→ Instructions for the task
Tally the lines in the listing below that include "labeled". Answer with the count and nothing more.

'''

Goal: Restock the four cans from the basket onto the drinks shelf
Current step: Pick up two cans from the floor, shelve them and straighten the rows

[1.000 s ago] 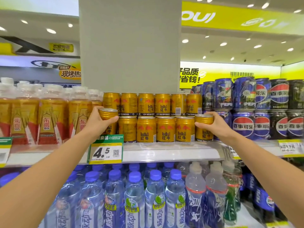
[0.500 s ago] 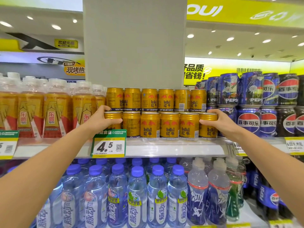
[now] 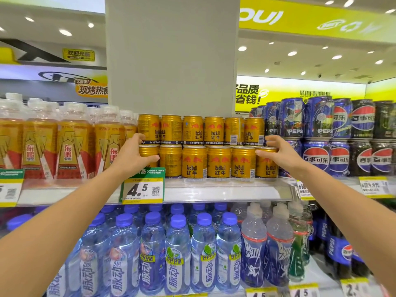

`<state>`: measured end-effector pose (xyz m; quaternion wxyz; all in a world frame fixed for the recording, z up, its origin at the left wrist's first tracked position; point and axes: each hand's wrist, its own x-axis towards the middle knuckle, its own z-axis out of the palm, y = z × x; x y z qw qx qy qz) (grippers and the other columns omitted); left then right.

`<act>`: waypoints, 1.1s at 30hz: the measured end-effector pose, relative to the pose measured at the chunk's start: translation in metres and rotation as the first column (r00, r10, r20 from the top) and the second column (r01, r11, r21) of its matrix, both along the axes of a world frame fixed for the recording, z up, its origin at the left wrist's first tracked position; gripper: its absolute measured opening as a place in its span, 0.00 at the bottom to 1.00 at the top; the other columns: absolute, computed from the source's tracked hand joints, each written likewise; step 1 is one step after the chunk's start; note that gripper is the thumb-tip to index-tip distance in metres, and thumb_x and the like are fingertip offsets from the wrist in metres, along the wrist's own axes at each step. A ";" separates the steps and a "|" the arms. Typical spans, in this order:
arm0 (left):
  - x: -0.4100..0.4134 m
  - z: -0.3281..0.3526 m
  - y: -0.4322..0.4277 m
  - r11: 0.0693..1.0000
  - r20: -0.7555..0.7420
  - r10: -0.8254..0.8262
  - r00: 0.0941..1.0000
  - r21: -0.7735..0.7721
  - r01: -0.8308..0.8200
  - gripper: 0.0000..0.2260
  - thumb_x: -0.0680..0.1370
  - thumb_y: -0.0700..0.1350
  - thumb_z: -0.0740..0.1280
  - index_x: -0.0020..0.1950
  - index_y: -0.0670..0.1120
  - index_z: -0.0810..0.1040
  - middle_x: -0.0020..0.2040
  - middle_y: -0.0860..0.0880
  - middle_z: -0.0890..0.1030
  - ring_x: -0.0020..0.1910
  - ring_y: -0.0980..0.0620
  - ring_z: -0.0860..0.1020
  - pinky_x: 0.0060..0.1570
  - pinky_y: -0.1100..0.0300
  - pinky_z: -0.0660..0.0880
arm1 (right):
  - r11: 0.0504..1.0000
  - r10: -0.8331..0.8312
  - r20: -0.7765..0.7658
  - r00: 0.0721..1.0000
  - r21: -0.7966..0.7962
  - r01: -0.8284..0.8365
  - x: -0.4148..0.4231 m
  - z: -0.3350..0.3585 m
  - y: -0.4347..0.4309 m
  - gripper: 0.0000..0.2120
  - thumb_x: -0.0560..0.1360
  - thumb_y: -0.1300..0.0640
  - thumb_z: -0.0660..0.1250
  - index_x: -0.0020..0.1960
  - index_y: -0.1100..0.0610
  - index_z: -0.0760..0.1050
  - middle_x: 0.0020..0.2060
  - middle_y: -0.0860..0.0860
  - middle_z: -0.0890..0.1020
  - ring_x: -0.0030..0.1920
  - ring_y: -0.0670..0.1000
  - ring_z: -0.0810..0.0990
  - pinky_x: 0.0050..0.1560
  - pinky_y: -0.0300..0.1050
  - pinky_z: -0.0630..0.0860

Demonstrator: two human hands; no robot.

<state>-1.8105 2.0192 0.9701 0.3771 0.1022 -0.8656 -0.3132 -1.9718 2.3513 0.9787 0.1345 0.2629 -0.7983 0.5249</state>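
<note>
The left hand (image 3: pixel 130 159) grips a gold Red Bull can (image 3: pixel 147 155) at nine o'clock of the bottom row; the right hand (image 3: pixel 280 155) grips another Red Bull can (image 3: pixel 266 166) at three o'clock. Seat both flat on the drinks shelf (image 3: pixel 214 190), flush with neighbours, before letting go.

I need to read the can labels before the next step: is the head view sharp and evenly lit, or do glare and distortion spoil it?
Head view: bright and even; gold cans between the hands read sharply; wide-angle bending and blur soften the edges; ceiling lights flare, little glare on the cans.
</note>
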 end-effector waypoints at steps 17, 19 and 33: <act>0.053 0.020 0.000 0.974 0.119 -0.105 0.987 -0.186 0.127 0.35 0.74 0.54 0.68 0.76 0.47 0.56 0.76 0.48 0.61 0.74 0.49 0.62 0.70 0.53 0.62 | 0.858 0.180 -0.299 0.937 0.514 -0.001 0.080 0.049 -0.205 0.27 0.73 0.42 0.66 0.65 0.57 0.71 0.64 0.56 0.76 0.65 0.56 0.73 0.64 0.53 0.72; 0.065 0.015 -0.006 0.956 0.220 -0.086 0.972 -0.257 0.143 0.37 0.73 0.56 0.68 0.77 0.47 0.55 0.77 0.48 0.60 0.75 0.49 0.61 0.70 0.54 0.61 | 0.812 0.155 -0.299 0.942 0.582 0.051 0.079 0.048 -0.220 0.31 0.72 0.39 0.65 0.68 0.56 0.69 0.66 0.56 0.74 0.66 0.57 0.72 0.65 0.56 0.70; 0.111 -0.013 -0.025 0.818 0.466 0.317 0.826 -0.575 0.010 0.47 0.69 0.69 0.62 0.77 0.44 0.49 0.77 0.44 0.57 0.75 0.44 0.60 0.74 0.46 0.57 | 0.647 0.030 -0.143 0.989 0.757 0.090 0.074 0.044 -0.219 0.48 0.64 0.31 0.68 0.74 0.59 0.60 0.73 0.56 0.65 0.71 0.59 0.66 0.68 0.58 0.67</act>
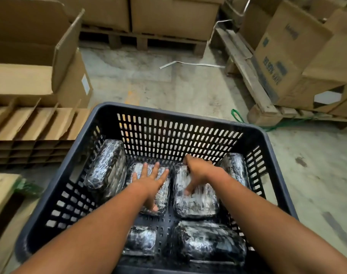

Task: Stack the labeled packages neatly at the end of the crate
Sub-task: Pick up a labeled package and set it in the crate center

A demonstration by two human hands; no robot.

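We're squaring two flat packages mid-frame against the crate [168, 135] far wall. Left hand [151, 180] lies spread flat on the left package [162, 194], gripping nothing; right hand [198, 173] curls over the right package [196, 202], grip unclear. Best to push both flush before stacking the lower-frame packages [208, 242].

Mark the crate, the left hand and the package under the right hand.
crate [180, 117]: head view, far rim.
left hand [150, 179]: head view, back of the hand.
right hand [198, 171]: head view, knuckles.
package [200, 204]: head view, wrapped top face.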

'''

→ Exercise output
2